The purpose of this article is to provide a better understanding of the objectives and components of the MPEG-7, "Multimedia Content Description Interface" standard, an overview of the current state of its development and an idea of its expected impact on digital libraries of the future.

Introduction

It's clearly much more fun to develop multimedia content than to index it. The amount of multimedia content available -- in digital archives, on the World Wide Web, in broadcast data streams and in personal and professional databases -- is growing out of control. But this enthusiasm has led to increasing difficulties in accessing, identifying and managing such resources due to their volume and complexity and a lack of adequate indexing standards. The large number of recently-funded DLI-2 projects related to the resource discovery of different media types, including music, speech, video and images, indicates an acknowledgement of this problem and the importance of this field of research for digital libraries. [1]

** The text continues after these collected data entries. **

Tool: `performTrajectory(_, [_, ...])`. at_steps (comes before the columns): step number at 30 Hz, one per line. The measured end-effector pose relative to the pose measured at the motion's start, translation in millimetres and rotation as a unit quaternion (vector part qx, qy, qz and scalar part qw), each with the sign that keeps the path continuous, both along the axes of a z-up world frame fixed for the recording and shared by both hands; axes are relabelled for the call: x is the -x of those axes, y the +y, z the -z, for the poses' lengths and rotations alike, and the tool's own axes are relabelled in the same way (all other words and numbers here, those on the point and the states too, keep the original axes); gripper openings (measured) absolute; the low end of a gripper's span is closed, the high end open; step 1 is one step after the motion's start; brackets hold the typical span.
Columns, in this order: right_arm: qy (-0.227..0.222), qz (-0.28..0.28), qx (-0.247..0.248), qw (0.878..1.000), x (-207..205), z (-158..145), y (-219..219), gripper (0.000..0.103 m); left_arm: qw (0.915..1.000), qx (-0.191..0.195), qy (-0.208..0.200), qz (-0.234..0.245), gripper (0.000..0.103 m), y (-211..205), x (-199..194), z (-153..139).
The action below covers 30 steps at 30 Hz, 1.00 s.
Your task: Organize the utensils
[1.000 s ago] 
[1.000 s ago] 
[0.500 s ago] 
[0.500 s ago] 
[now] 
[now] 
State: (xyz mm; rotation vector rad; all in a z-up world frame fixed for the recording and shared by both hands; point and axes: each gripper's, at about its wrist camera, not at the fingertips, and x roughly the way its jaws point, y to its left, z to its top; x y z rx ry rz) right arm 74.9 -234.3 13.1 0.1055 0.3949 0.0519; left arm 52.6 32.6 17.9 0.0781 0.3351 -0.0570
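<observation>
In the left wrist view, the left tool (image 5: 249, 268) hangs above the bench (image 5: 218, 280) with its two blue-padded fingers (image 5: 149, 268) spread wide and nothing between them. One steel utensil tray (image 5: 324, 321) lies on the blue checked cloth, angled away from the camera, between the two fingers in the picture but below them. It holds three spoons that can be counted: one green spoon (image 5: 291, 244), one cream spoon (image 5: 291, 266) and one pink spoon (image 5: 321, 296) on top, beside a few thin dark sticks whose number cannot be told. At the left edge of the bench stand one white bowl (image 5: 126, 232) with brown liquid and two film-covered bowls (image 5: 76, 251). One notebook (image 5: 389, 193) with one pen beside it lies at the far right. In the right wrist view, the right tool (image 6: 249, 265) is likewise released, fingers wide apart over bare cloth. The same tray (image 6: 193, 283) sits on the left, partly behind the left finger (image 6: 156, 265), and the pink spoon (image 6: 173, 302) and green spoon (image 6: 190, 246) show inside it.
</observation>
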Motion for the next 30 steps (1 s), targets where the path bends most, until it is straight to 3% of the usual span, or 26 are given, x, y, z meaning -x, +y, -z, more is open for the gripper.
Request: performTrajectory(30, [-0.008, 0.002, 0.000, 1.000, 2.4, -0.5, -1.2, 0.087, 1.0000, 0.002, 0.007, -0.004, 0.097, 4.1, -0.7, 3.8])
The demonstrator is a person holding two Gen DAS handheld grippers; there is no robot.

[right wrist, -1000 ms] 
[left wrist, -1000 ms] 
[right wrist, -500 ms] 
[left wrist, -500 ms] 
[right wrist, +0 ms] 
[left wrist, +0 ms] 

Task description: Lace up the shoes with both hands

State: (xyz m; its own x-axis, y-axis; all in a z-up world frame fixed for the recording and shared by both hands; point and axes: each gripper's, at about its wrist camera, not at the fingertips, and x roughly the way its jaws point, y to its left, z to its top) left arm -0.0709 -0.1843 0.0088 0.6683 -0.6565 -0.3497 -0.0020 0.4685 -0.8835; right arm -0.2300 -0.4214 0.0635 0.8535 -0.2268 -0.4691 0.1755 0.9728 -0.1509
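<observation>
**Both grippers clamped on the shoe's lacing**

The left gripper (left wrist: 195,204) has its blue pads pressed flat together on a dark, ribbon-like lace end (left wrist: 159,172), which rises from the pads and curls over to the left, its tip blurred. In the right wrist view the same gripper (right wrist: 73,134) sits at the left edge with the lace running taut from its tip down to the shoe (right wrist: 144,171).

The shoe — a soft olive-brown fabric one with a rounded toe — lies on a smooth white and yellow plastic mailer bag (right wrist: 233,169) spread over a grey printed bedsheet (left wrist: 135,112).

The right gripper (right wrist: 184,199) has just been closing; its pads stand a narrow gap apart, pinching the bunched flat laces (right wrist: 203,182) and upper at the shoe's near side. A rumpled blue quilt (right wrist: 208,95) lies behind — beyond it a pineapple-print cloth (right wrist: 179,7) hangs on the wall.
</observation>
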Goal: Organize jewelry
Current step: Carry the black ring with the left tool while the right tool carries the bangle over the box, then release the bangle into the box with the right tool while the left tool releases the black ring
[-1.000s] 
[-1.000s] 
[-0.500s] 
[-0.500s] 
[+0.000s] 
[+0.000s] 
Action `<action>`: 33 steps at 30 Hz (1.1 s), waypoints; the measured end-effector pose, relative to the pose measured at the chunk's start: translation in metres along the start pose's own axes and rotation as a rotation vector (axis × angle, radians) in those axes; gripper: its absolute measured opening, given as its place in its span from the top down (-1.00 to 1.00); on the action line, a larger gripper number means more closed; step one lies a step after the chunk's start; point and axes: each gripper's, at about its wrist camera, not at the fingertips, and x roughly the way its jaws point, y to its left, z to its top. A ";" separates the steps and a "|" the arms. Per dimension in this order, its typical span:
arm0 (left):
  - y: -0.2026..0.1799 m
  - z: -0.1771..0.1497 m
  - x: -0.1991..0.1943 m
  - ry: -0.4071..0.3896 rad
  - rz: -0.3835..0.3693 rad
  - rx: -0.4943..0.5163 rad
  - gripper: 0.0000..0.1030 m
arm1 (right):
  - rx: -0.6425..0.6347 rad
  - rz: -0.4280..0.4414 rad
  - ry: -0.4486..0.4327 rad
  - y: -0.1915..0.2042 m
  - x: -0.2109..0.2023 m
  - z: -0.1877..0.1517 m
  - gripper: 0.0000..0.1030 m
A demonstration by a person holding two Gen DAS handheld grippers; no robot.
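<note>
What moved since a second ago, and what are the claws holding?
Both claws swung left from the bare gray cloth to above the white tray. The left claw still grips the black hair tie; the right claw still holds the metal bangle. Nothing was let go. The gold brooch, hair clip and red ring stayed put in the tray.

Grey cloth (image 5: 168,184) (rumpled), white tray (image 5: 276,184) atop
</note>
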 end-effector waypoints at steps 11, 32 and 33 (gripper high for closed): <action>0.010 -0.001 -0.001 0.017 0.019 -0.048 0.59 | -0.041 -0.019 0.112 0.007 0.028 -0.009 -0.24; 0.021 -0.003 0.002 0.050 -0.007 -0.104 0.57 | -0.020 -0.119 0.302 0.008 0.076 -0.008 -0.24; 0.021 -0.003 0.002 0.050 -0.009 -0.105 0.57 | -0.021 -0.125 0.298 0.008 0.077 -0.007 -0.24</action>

MPEG-7 [2] is being developed by the Moving Pictures Expert Group (MPEG) [3], a working group of ISO/IEC. Unlike the preceding MPEG standards (MPEG-1, MPEG-2, MPEG-4) which have mainly addressed coded representation of audio-visual content, MPEG-7 focuses on representing information about the content, not the content itself.

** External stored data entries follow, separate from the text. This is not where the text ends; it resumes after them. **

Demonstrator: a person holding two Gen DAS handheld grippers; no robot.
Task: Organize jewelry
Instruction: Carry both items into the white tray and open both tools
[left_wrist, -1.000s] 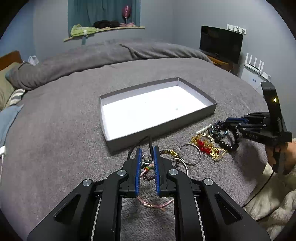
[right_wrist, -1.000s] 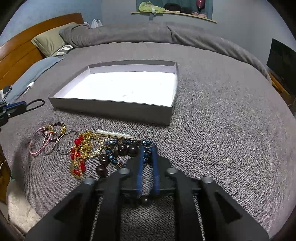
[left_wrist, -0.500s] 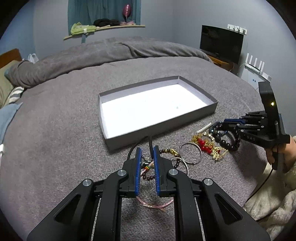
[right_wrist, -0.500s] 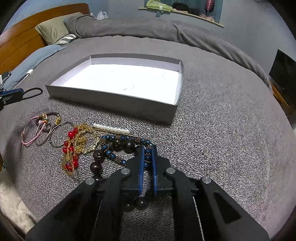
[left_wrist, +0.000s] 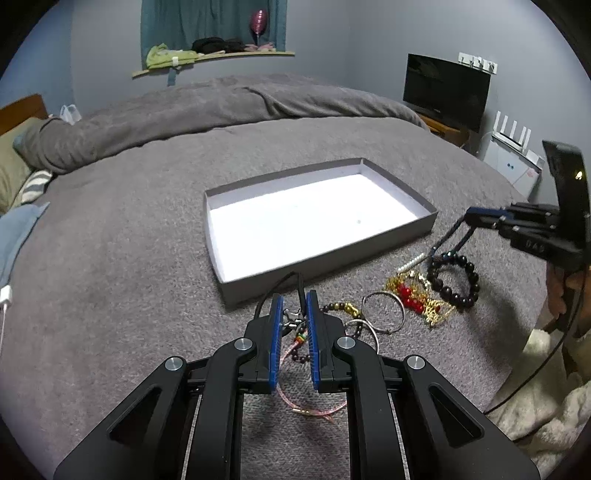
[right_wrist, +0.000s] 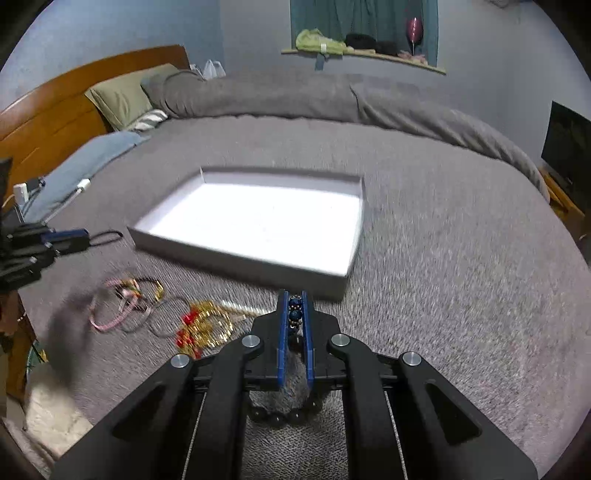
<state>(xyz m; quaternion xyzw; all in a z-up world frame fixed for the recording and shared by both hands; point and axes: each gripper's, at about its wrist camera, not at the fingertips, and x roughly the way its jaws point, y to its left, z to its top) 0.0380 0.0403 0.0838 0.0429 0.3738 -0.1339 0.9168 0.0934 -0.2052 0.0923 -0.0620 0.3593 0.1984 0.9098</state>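
Tray (left_wrist: 397, 242) empty, nothing sorted yet: right gripper (right_wrist: 295, 306) fingers clamped on blue bead strand (right_wrist: 295, 314) lifted just short of tray, left gripper (left_wrist: 293, 308) fingers pinching black cord (left_wrist: 273, 291), rest of pile (left_wrist: 413, 295) beside tray on bed.

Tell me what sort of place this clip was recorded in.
A bedroom, most likely: the jewelry lies on a bed under a grey textured blanket, with an olive-green pillow against a brown wooden headboard, and a black flat-screen television nearby.
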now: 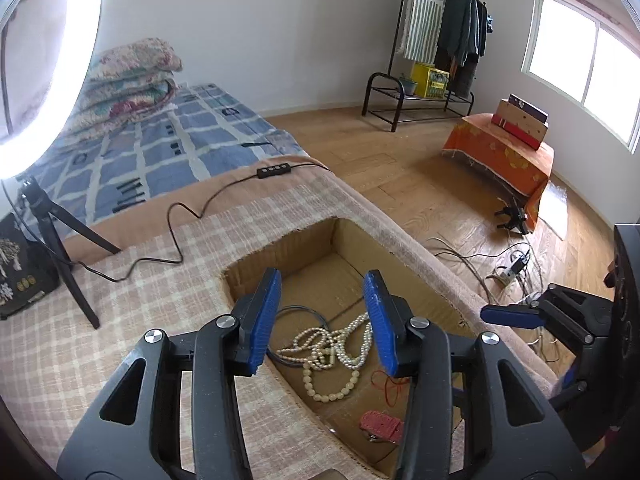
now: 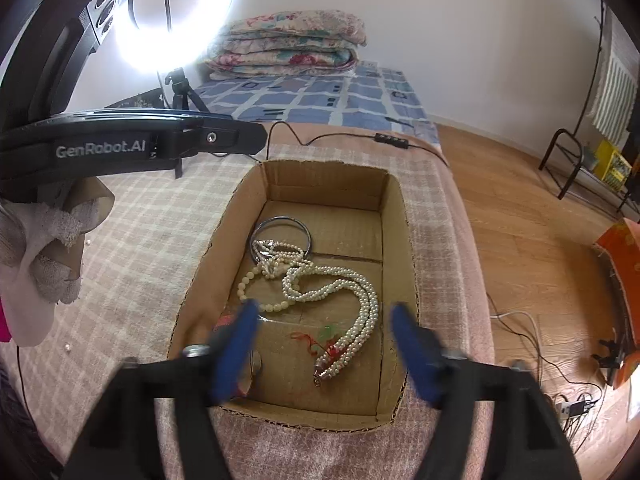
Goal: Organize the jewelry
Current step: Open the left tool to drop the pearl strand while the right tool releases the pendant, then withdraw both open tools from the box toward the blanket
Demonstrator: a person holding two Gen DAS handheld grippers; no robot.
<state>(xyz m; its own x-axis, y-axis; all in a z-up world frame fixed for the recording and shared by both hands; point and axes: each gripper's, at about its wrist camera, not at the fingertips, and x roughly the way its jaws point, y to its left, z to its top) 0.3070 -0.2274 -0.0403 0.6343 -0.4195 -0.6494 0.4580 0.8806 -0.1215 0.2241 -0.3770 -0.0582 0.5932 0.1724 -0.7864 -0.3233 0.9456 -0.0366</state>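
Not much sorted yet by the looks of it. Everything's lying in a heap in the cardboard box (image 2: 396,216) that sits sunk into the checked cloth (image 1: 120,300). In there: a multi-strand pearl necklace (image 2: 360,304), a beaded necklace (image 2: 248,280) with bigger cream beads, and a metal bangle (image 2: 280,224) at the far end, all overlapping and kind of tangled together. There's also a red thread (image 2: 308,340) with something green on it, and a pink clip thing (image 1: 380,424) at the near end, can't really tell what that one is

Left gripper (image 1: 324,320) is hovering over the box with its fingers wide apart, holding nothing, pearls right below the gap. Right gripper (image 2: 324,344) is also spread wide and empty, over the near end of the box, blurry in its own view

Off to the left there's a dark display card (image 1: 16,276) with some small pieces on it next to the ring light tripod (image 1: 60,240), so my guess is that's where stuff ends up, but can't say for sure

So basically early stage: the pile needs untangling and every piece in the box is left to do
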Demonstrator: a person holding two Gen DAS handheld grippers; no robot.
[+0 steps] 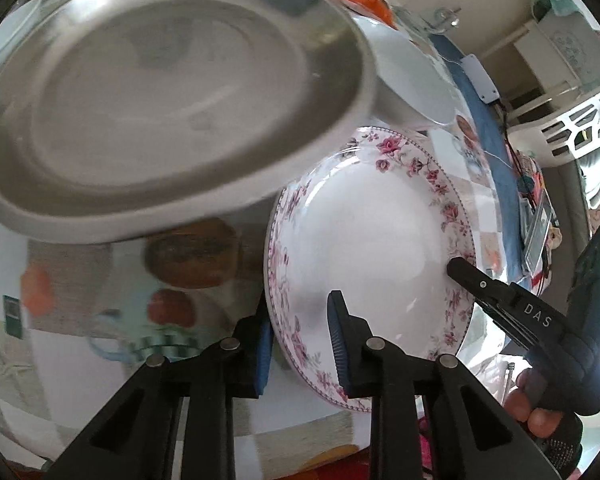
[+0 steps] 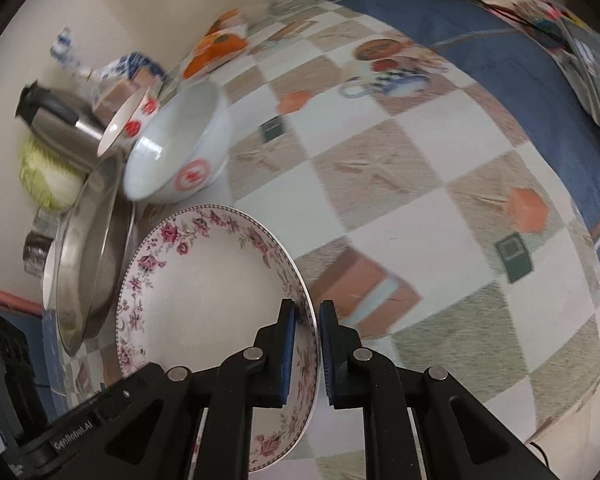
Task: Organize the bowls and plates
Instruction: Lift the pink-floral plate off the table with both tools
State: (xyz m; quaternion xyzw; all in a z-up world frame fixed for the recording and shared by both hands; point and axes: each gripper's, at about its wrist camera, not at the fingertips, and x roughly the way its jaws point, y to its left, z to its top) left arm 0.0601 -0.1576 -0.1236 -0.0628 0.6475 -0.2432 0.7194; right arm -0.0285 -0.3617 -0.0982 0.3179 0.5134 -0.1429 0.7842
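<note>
Checkered tablecloth [image 2: 380,208], printed with cups and fruit and edged in blue, is spread over the table on which everything stands. At its middle, as seen from both wrist cameras, a floral plate [image 1: 372,248] with a pink rose border is found, and all else is placed relative to it.

The plate's rim is straddled by the left gripper [image 1: 300,336]: one blue pad is seen outside the rim and the other over the white inside. Whether the pads actually press on the rim cannot be told from the pictures. On the plate's opposite edge the rim is clamped between the pads of the right gripper [image 2: 306,344], whose jaws are drawn close together on it; the tip of that gripper is also seen lying on the rim in the left view. Fingers of a hand [image 1: 536,404] are seen around its handle.

Beside the plate, a steel dish [image 1: 172,100] is seen, tilted and blurred. Beyond the plate a white bowl [image 2: 176,148] with a red mark stands just beside it, with a smaller bowl [image 2: 128,124] behind. Further off, near the wall, a steel jug [image 2: 60,120] and a cabbage [image 2: 44,180] are seen. A white basket [image 1: 580,120] is visible in the room beyond the table's blue edge.
</note>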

The goal of the MPEG-7 standard, formally called the "Multimedia Content Description Interface", is to provide a rich set of standardized tools to describe multimedia content.

A single standard which can provide a simple, flexible, interoperable solution to the problems of indexing, searching and retrieving multimedia resources will be extremely valuable and widely deployed. Resources described using such a standard will acquire enhanced value. Compliant hardware and software tools capable of efficiently generating and interpreting such standardized descriptions will be in great demand.

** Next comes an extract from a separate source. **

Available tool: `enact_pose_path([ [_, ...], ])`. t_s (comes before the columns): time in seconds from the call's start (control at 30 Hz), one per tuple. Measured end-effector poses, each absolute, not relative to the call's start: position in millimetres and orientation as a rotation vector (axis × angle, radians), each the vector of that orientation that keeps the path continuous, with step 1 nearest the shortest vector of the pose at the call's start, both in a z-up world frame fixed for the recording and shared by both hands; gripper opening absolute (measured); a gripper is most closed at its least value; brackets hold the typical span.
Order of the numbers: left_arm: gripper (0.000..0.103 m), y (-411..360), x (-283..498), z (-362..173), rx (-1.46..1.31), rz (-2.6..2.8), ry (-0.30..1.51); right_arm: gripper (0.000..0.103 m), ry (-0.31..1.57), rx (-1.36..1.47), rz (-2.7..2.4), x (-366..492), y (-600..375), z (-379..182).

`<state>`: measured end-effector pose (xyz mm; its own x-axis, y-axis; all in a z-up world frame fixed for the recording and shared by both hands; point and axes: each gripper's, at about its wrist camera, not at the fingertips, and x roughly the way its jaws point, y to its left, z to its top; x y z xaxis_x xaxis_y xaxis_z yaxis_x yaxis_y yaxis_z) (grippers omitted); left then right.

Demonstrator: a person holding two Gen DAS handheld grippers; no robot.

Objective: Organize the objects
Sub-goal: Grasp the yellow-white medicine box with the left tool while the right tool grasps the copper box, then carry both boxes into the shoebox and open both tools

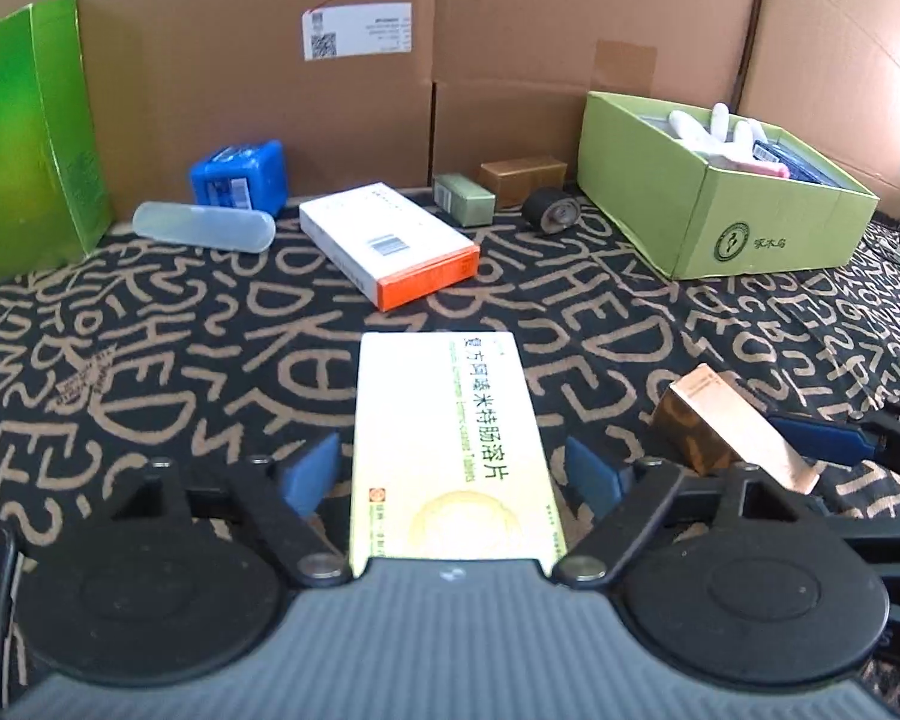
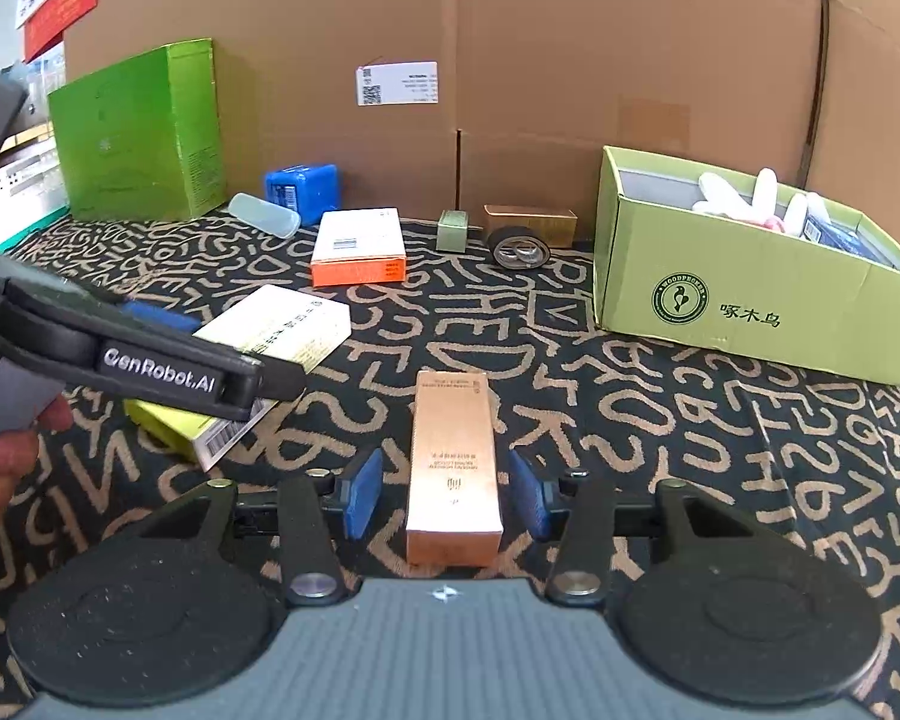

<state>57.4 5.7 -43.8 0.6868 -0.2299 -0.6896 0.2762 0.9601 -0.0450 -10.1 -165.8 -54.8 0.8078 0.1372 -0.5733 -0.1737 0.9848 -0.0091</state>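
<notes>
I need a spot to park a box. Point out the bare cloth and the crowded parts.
Free: the cloth between the copper box and the green bin; also the stretch in front of the clear case. Crowded: the back row from the blue cube to the tape roll.

Matt woven cloth (image 2: 660, 420) with lettering under everything. Glossy coppery card carton (image 2: 453, 468) on it; smooth pale card box (image 1: 450, 450) beside that. Translucent frosted plastic case (image 1: 204, 227) behind. Plain brown corrugated cardboard (image 2: 510, 60) at the back.
</notes>
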Motion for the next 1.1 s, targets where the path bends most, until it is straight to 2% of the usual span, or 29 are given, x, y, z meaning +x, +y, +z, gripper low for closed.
enact_pose_path([
  [0.13, 0.084, 7, 62, -50, 0.071, -0.263, 0.776, 0.045, 0.620, -0.042, 0.153, -2, -167, -58],
  [0.27, 0.077, 6, 64, -50, 0.086, -0.270, 0.766, 0.040, 0.621, -0.033, 0.151, 1, -168, -61],
  [0.3, 0.077, 5, 65, -51, 0.092, -0.269, 0.764, 0.035, 0.620, -0.033, 0.152, 1, -168, -61],
  [0.37, 0.077, 3, 65, -52, 0.108, -0.263, 0.756, 0.035, 0.617, -0.031, 0.155, 0, -168, -62],
  [0.43, 0.068, 1, 63, -51, 0.112, -0.276, 0.746, 0.035, 0.612, -0.031, 0.154, -1, -168, -62],
  [0.63, 0.067, 3, 54, -42, 0.073, -0.312, 0.766, 0.034, 0.595, -0.002, 0.152, -13, -171, -59],
  [0.87, 0.067, -18, 42, 6, 0.023, -0.437, 0.665, 0.034, 0.497, 0.015, 0.098, -32, -193, -35],
  [1.1, 0.067, -65, 63, 60, -0.021, -0.545, 0.562, 0.034, 0.371, 0.018, 0.030, -31, -230, 1],
])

But will MPEG-7 be able to deliver such a standard -- one which satisfies its formidable goals and widely heterogeneous scope whilst concurrently providing simplicity, flexibility, interoperability and usability?
Objectives

MPEG-7 aims to standardize:

a core set of Descriptors (Ds) that can be used to describe the various features of multimedia content;

pre-defined structures of Descriptors and their relationships, called Description Schemes (DSs);

a language to define Description Schemes and Descriptors, called the Description Definition Language (DDL);

coded representations of descriptions to enable efficient storage and fast access.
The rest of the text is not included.